Monday, March 25, 2013

itertools.first ?

Note: Extended with Stop Press! section.

Note: Extended later with "Identity with next" section.
Note: Extended later with "Deviant" section.



I wrote something on Rosetta Code and found myself wanting, (again), a version of the any() function that returned the first True elements value rather than the Boolean value True.

The code was calculating the Harshad numbers defined as a positive integer that is divisible by the sum of its digits. I need to show the first 20 and the one greater than 1000.

I came up with the following:


>>> import itertools
>>> def harshad():
    n=1
    while True:
        if n % sum(int(ch) for ch in str(n)) == 0:
            yield n
        n += 1

>>> list(itertools.islice(harshad(), 0, 22))
[1, 2, 3, 4, 5, 6, 7, 8, 9, 10, 12, 18, 20, 21, 24, 27, 30, 36, 40, 42, 45, 48]
>>> for n in harshad():
    if n > 1000:
        print(n)
        break


1002



It does the job, but I wanted a more functional way of finding the 1000'th element.

I tried to use any but was stuck because it only returns True or False. I could make it work :


>>> tmp = []
>>> any((tmp.append(x), ) for x in harshad() if x > 1000)
True
>>> tmp[0]
1002
>>>


But the above is an obscuring hack to get the value of x out of the genexp.

Needed

What I need is a function that I will call first, that works like any but returns the first value that is true (rather than True) on success, otherwise False.

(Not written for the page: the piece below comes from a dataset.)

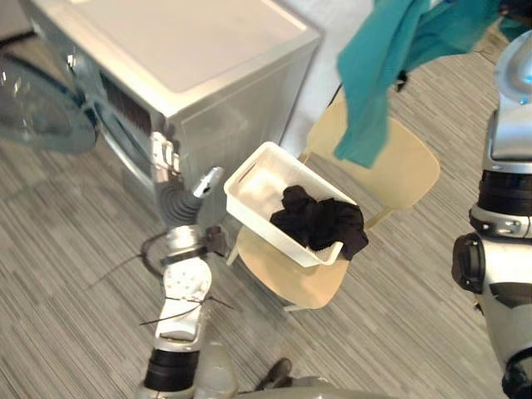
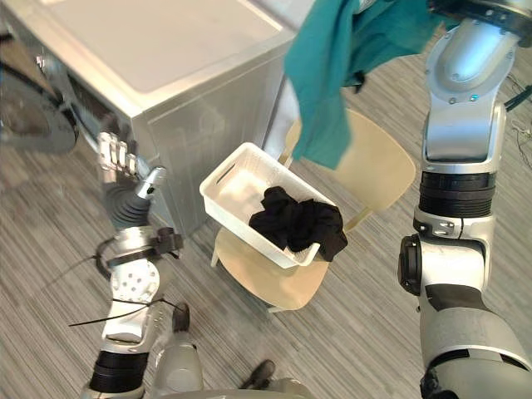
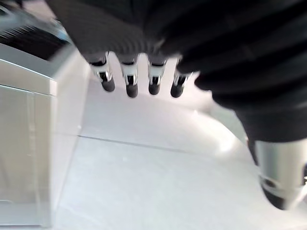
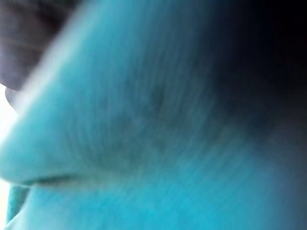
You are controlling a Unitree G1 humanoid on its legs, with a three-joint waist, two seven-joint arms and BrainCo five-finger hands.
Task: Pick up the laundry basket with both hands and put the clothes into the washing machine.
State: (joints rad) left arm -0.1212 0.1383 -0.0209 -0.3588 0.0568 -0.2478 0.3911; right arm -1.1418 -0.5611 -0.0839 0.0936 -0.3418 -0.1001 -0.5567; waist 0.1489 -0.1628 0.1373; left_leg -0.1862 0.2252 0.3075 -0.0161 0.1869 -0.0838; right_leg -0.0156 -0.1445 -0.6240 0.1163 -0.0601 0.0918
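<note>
A white laundry basket (image 1: 249, 179) rests tilted on a pale wooden chair (image 1: 407, 166), with a bundle of black clothes (image 1: 320, 220) in its near end. A teal garment (image 1: 374, 75) hangs in the air above the chair from my raised right hand (image 2: 474, 7); the same teal cloth (image 4: 144, 143) covers the right wrist view and hides the fingers. My left hand (image 1: 170, 174) is up beside the front corner of the silver washing machine (image 1: 191, 50), left of the basket, with straight fingers (image 3: 129, 81) that hold nothing.
The washer's round glass door (image 1: 41, 108) stands swung open at the far left. The chair stands close to the machine's right side. Grey striped floor (image 1: 399, 291) lies open to the right and in front.
</note>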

If any can be defined similarly to:


def any(iterable):
    for value in iterable:
        if value:
            return True
    return False


Then function first would be defined as:


def first(iterable):
    for value in iterable:
        if value:
            return value
    return False


And I could then have written:


>>> first(x for x in harshad() if x > 1000)
1002
>>>


Which is so clean I would think its a candidate for adding to the itertools module.

What do you think?

(I'll add this to Reddit and g+ for discussion as well).

Stop Press!

Darn! I have just worked out that I could have written the following:


>>> (x for x in harshad() if x > 1000).__next__()
1002
>>>


It works and is not so bad looking. Not as good as a first() function, but usable.


Identity with next

aceofears on Reddit pointed me in the direction of the default value for the next() function. That got me thinking and I think I have an identity between my first() and the existing next()

first(iterator)  next((item for item in iterator if item),
                       False) 

If the above holds then I know I'd rather write first(), but could live without it {melodramatic sigh}.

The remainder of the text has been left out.